TASK DESCRIPTION:
Without including any pictures, give back all of the data exactly.

━━━ DATA SEGMENT

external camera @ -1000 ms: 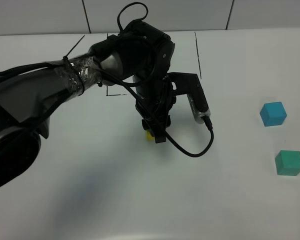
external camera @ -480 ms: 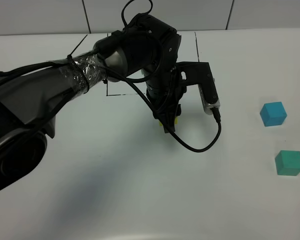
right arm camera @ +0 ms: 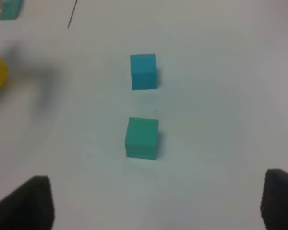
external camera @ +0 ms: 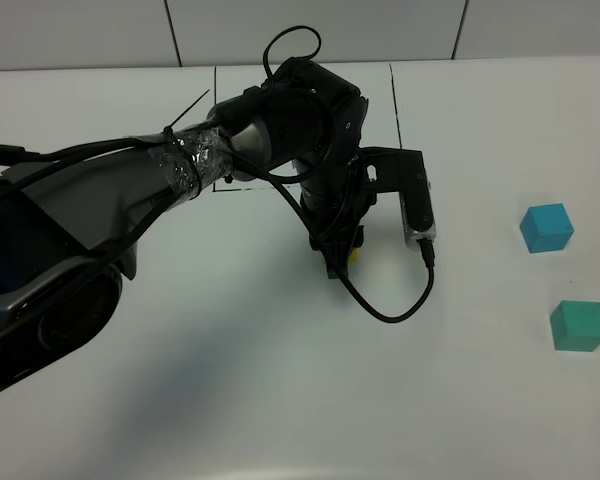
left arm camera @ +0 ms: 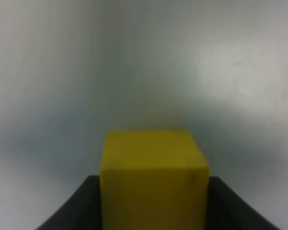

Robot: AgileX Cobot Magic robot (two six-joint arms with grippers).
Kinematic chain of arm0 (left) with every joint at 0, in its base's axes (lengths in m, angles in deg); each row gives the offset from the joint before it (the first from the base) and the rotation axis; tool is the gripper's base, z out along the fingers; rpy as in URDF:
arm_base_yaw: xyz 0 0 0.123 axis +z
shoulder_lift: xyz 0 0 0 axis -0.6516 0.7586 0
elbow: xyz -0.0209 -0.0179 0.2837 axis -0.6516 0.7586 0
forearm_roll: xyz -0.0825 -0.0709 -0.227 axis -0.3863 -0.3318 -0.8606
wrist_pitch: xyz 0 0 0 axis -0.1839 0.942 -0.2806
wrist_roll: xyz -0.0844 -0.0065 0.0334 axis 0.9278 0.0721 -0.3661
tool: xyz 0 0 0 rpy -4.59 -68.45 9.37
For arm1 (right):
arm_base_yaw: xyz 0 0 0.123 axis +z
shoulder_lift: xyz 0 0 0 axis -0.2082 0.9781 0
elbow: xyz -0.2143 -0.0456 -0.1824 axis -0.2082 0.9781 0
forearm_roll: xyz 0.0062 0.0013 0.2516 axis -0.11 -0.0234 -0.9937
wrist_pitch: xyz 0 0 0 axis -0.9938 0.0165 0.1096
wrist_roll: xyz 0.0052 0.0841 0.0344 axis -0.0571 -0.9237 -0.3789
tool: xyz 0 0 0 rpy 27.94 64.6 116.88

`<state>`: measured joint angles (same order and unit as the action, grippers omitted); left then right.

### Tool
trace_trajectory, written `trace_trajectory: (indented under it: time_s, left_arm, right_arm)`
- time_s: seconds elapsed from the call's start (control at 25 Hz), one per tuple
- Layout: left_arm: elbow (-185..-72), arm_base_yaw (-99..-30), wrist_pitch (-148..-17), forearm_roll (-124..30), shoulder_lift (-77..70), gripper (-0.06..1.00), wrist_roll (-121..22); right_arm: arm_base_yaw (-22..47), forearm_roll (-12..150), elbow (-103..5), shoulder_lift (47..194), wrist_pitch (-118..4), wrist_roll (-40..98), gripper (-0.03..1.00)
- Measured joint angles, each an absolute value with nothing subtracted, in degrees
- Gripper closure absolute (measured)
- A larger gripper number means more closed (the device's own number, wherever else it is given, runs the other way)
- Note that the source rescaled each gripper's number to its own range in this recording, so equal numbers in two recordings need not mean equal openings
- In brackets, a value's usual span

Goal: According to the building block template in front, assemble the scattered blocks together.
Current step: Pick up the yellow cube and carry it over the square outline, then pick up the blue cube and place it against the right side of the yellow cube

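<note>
My left pincer (external camera: 336,258) pinches the yellow cube (left arm camera: 153,177) low over the white bench (external camera: 180,400); the blue cube (external camera: 547,227) and teal-green cube (external camera: 578,325) lie well clear of it, before my spread right pincer (right arm camera: 156,206), black lines (external camera: 394,100) beyond

Black arm (external camera: 75,215), shiny tape (external camera: 185,165), looping cable (external camera: 385,312)

I read yellow block (left arm camera: 153,177) between black fingers (left arm camera: 79,208) of left gripper (left arm camera: 153,213). Blue block (external camera: 547,227), teal-green block (external camera: 578,325): plain single-colour faces. Table (external camera: 460,400) white, thin black lines (external camera: 394,100) on it. Left arm (external camera: 80,210) black, silver tape band (external camera: 180,165). Cable (external camera: 400,310) black.
</note>
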<state>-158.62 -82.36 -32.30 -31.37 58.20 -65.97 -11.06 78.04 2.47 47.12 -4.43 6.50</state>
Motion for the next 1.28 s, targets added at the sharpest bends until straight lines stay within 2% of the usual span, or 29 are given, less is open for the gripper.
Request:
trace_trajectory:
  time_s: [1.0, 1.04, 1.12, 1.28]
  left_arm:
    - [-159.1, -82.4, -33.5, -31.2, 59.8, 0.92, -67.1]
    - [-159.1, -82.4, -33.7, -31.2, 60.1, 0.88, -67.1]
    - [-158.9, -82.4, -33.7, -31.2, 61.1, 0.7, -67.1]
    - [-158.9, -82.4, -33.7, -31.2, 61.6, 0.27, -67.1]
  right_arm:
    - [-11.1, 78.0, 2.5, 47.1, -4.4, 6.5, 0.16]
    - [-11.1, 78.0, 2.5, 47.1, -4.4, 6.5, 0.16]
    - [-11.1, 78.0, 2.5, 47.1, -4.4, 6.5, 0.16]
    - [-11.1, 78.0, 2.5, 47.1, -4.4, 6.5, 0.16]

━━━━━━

WRITTEN ANSWER:
external camera @ -1000 ms: 
external camera @ -480 ms: 
right arm camera @ +0 ms: 
external camera @ +0 ms: 
left arm camera @ +0 ms: 

Robot: AgileX Cobot Magic robot (two six-joint arms with grippers).
Kinematic chain of arm0 (left) with every joint at 0, in its base's axes (lengths in m, angles in deg); each row gives the offset from the joint before it (the first from the base) and the rotation axis; tool is the gripper's base, z out along the fingers; rpy as in URDF:
arm_base_yaw: xyz 0 0 0.123 axis +z
shoulder_lift: xyz 0 0 0 axis -0.6516 0.7586 0
elbow: xyz -0.0209 -0.0179 0.2837 axis -0.6516 0.7586 0
forearm_roll: xyz -0.0825 -0.0709 -0.227 axis -0.3863 -0.3318 -0.8606
wrist_pitch: xyz 0 0 0 axis -0.1839 0.942 -0.2806
wrist_roll: xyz -0.0844 -0.0065 0.0334 axis 0.9278 0.0721 -0.3661
tool: xyz 0 0 0 rpy -4.59 -68.45 9.37
For arm1 (right):
arm_base_yaw: xyz 0 0 0.123 axis +z
shoulder_lift: xyz 0 0 0 axis -0.2082 0.9781 0
elbow: xyz -0.2143 -0.0456 -0.1824 axis -0.2082 0.9781 0
forearm_roll: xyz 0.0062 0.0013 0.2516 axis -0.11 -0.0234 -0.9937
wrist_pitch: xyz 0 0 0 axis -0.9938 0.0165 0.1096
wrist_roll: xyz 0.0052 0.0841 0.0344 axis -0.0571 -0.9237 -0.3789
tool: xyz 0 0 0 rpy 27.94 64.6 116.88

`<state>`: measured joint angles (same order and unit as the action, grippers omitted); left then right.

### Tool
trace_trajectory, written `trace_trajectory: (indented under it: time_s, left_arm, right_arm)`
- time_s: seconds elapsed from the call's start (control at 25 Hz), one per tuple
- Layout: left_arm: elbow (-185..-72), arm_base_yaw (-99..-30), wrist_pitch (-148..-17), forearm_roll (-124..30), shoulder_lift (-77..70), gripper (-0.06..1.00), wrist_roll (-121..22); right_arm: arm_base_yaw (-22..47), forearm_roll (-12..150), elbow (-103..5), shoulder_lift (47..194), wrist_pitch (-118..4), wrist_roll (-40..98), gripper (-0.03..1.00)
- Measured joint angles, each an absolute value with nothing subtracted, in degrees
- Gripper closure absolute (measured)
- A larger gripper number means more closed (the device's own number, wherever else it is given, runs the other way)
- Note that the source rescaled each gripper's number to its own range in this recording, so equal numbers in two recordings need not mean equal openings
- In brackets, a value's usual span

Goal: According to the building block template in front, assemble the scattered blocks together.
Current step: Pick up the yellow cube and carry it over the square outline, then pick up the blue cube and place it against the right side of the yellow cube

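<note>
My left pincer (external camera: 336,258) pinches the yellow cube (left arm camera: 153,177) low over the white bench (external camera: 180,400); the blue cube (external camera: 547,227) and teal-green cube (external camera: 578,325) lie well clear of it, before my spread right pincer (right arm camera: 156,206), black lines (external camera: 394,100) beyond

Black arm (external camera: 75,215), shiny tape (external camera: 185,165), looping cable (external camera: 385,312)

I read yellow block (left arm camera: 153,177) between black fingers (left arm camera: 79,208) of left gripper (left arm camera: 153,213). Blue block (external camera: 547,227), teal-green block (external camera: 578,325): plain single-colour faces. Table (external camera: 460,400) white, thin black lines (external camera: 394,100) on it. Left arm (external camera: 80,210) black, silver tape band (external camera: 180,165). Cable (external camera: 400,310) black.
</note>
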<state>-158.62 -82.36 -32.30 -31.37 58.20 -65.97 -11.06 78.04 2.47 47.12 -4.43 6.50</state>
Motion for the next 1.28 s, targets added at the sharpest bends until straight lines stay within 2% of the usual span, or 29 are given, less is open for the gripper.
Request:
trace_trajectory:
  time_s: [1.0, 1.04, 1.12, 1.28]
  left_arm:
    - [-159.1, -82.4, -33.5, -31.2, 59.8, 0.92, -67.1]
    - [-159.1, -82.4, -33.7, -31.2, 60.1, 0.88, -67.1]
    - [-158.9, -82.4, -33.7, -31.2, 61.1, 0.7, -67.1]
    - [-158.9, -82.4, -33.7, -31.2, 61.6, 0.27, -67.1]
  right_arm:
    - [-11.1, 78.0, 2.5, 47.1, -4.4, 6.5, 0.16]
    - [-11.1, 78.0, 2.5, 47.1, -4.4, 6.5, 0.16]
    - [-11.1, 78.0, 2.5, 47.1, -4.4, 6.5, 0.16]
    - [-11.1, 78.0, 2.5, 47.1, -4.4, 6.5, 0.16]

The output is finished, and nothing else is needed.